What is needed is an exact copy of all the records, written out in full.

Records provided Block Start

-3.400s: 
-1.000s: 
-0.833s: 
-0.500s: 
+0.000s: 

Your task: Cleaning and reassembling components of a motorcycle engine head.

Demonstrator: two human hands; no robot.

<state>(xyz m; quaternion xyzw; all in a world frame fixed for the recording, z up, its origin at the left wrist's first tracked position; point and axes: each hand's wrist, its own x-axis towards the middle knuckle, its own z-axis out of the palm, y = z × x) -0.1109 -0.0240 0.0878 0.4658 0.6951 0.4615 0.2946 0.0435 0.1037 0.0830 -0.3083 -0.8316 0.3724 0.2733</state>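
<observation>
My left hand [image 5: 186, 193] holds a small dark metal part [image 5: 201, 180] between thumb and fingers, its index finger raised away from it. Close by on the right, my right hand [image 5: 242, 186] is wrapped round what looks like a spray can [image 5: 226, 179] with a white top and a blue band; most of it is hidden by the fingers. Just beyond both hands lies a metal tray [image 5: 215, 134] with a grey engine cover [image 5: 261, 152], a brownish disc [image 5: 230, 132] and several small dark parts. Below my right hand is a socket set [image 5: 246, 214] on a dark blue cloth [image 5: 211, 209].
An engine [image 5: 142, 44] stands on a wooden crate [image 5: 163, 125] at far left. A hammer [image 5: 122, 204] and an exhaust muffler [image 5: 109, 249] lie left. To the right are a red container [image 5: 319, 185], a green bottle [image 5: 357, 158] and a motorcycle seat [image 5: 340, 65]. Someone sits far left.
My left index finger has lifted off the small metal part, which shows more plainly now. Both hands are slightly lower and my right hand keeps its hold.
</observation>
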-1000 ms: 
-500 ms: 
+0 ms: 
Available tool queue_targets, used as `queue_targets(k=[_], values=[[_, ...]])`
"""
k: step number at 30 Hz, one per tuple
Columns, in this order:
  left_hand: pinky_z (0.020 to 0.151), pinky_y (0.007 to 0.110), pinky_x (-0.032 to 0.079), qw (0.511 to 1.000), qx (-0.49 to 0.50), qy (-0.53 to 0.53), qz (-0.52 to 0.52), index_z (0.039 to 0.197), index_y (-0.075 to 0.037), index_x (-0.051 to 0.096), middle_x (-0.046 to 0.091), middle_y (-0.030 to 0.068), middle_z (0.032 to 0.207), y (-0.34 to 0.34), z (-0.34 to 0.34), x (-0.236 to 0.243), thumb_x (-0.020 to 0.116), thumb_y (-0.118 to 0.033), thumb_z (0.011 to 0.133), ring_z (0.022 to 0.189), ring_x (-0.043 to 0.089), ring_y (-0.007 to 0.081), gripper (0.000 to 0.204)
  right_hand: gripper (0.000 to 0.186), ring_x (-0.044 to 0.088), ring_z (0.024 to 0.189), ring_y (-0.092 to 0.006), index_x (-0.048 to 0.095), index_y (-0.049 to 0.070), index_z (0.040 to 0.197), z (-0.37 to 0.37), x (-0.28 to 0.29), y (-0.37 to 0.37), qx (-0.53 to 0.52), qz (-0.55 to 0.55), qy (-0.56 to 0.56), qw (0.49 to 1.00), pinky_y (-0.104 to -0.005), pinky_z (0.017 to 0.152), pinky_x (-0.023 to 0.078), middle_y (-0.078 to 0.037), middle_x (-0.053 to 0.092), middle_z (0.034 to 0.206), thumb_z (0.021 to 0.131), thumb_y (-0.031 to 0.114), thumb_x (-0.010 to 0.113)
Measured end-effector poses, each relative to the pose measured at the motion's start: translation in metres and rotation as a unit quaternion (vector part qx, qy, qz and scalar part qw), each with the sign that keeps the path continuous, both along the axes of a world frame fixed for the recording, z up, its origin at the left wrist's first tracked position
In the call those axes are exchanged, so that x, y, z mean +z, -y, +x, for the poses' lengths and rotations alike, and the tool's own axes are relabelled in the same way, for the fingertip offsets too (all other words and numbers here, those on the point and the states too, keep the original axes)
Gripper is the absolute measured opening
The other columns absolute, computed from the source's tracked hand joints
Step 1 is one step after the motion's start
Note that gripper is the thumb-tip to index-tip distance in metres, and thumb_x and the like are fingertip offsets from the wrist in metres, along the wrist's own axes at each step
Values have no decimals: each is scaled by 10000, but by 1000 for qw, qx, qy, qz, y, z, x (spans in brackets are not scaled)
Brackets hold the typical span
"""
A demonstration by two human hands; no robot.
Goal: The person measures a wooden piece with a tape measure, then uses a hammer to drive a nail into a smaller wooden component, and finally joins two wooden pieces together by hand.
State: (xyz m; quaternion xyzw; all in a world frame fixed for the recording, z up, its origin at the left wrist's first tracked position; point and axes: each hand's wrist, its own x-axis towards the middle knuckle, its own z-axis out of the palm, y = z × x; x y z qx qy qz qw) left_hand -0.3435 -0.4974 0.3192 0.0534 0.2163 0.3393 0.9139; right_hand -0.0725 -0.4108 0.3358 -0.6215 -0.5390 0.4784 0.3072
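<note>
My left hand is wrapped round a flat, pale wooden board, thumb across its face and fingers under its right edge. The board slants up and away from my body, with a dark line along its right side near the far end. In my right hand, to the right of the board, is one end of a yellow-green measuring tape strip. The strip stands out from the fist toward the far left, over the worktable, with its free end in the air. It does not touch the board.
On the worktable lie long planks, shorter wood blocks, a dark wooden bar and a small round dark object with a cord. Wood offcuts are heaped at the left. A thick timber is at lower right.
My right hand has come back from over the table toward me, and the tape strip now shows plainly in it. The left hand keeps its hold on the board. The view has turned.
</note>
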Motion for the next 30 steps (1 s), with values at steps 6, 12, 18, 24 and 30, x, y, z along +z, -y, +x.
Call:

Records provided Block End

Result:
-3.400s: 
-1.000s: 
-0.833s: 
-0.500s: 
+0.000s: 

Your task: Cleaning and reassembling components of a motorcycle engine head.

Demonstrator: two human hands; no robot.

<state>(xyz m; quaternion xyzw; all in a world frame fixed for the recording, z up, its origin at the left wrist's first tracked position; point and axes: each hand's wrist, its own x-axis towards the middle knuckle, its own z-axis out of the palm, y = z × x) -0.1109 -0.0240 0.0878 0.4658 0.6951 0.4615 0.2946 0.0435 0.1037 0.0830 -0.3083 -0.8316 0.3724 0.2733</state>
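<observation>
My left hand [image 5: 186, 193] holds a small dark metal part [image 5: 201, 180] between thumb and fingers, its index finger raised away from it. Close by on the right, my right hand [image 5: 242, 186] is wrapped round what looks like a spray can [image 5: 226, 179] with a white top and a blue band; most of it is hidden by the fingers. Just beyond both hands lies a metal tray [image 5: 215, 134] with a grey engine cover [image 5: 261, 152], a brownish disc [image 5: 230, 132] and several small dark parts. Below my right hand is a socket set [image 5: 246, 214] on a dark blue cloth [image 5: 211, 209].
An engine [image 5: 142, 44] stands on a wooden crate [image 5: 163, 125] at far left. A hammer [image 5: 122, 204] and an exhaust muffler [image 5: 109, 249] lie left. To the right are a red container [image 5: 319, 185], a green bottle [image 5: 357, 158] and a motorcycle seat [image 5: 340, 65]. Someone sits far left.
My left index finger has lifted off the small metal part, which shows more plainly now. Both hands are slightly lower and my right hand keeps its hold.
</observation>
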-1000 ms: 
-500 ms: 
+0 ms: 
Available tool queue_targets, used as `queue_targets(k=[_], values=[[_, ...]])`
"""
k: step number at 30 Hz, one per tuple
Columns, in this order:
  left_hand: pinky_z (0.020 to 0.151), pinky_y (0.007 to 0.110), pinky_x (-0.032 to 0.079), qw (0.511 to 1.000), qx (-0.49 to 0.50), qy (-0.53 to 0.53), qz (-0.52 to 0.52), index_z (0.039 to 0.197), index_y (-0.075 to 0.037), index_x (-0.051 to 0.096), middle_x (-0.046 to 0.091), middle_y (-0.030 to 0.068), middle_z (0.032 to 0.207), y (-0.34 to 0.34), z (-0.34 to 0.34), x (-0.236 to 0.243), thumb_x (-0.020 to 0.116), thumb_y (-0.118 to 0.033), thumb_z (0.011 to 0.133), ring_z (0.022 to 0.189), ring_x (-0.043 to 0.089), ring_y (-0.007 to 0.081), gripper (0.000 to 0.204)
  right_hand: gripper (0.000 to 0.186), ring_x (-0.044 to 0.088), ring_z (0.024 to 0.189), ring_y (-0.092 to 0.006), index_x (-0.048 to 0.095), index_y (-0.049 to 0.070), index_z (0.040 to 0.197), z (-0.37 to 0.37), x (-0.28 to 0.29), y (-0.37 to 0.37), qx (-0.53 to 0.52), qz (-0.55 to 0.55), qy (-0.56 to 0.56), qw (0.49 to 1.00), pinky_y (-0.104 to -0.005), pinky_z (0.017 to 0.152), pinky_x (-0.023 to 0.078), middle_y (-0.078 to 0.037), middle_x (-0.053 to 0.092), middle_z (0.034 to 0.206), thumb_z (0.021 to 0.131), thumb_y (-0.031 to 0.114), thumb_x (-0.010 to 0.113)
Measured end-effector poses, each relative to the pose measured at the motion's start: translation in metres and rotation as a unit quaternion (vector part qx, qy, qz and scalar part qw), each with the sign that keeps the path continuous, both along the axes of a world frame fixed for the recording, z up, its origin at the left wrist's first tracked position
In the call those axes are exchanged, so that x, y, z mean +z, -y, +x, for the poses' lengths and rotations alike, and the tool's own axes are relabelled in the same way, for the fingertip offsets too (all other words and numbers here, those on the point and the states too, keep the original axes)
Gripper is the absolute measured opening
The other columns absolute, computed from the source's tracked hand joints
Step 1 is one step after the motion's start
Note that gripper is the thumb-tip to index-tip distance in metres, and thumb_x and the like are fingertip offsets from the wrist in metres, along the wrist's own axes at each step
Values have no decimals: each is scaled by 10000, but by 1000 for qw, qx, qy, qz, y, z, x (spans in brackets are not scaled)
Brackets hold the typical span
"""
A demonstration by two human hands; no robot.
Goal: The person measures a wooden piece with a tape measure, then uses a hammer to drive a nail into a smaller wooden component, and finally joins two wooden pieces together by hand.
State: (xyz m; quaternion xyzw; all in a world frame fixed for the recording, z up, its origin at the left wrist's first tracked position; point and axes: each hand's wrist, its own x-axis towards the middle knuckle, its own z-axis out of the palm, y = z × x; x y z qx qy qz qw) left_hand -0.3435 -0.4974 0.3192 0.0534 0.2163 0.3393 0.9139; right_hand -0.0725 -0.4108 0.3358 -0.6215 -0.5390 0.4784 0.3072
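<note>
My left hand is wrapped round a flat, pale wooden board, thumb across its face and fingers under its right edge. The board slants up and away from my body, with a dark line along its right side near the far end. In my right hand, to the right of the board, is one end of a yellow-green measuring tape strip. The strip stands out from the fist toward the far left, over the worktable, with its free end in the air. It does not touch the board.
On the worktable lie long planks, shorter wood blocks, a dark wooden bar and a small round dark object with a cord. Wood offcuts are heaped at the left. A thick timber is at lower right.
My right hand has come back from over the table toward me, and the tape strip now shows plainly in it. The left hand keeps its hold on the board. The view has turned.
</note>
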Motion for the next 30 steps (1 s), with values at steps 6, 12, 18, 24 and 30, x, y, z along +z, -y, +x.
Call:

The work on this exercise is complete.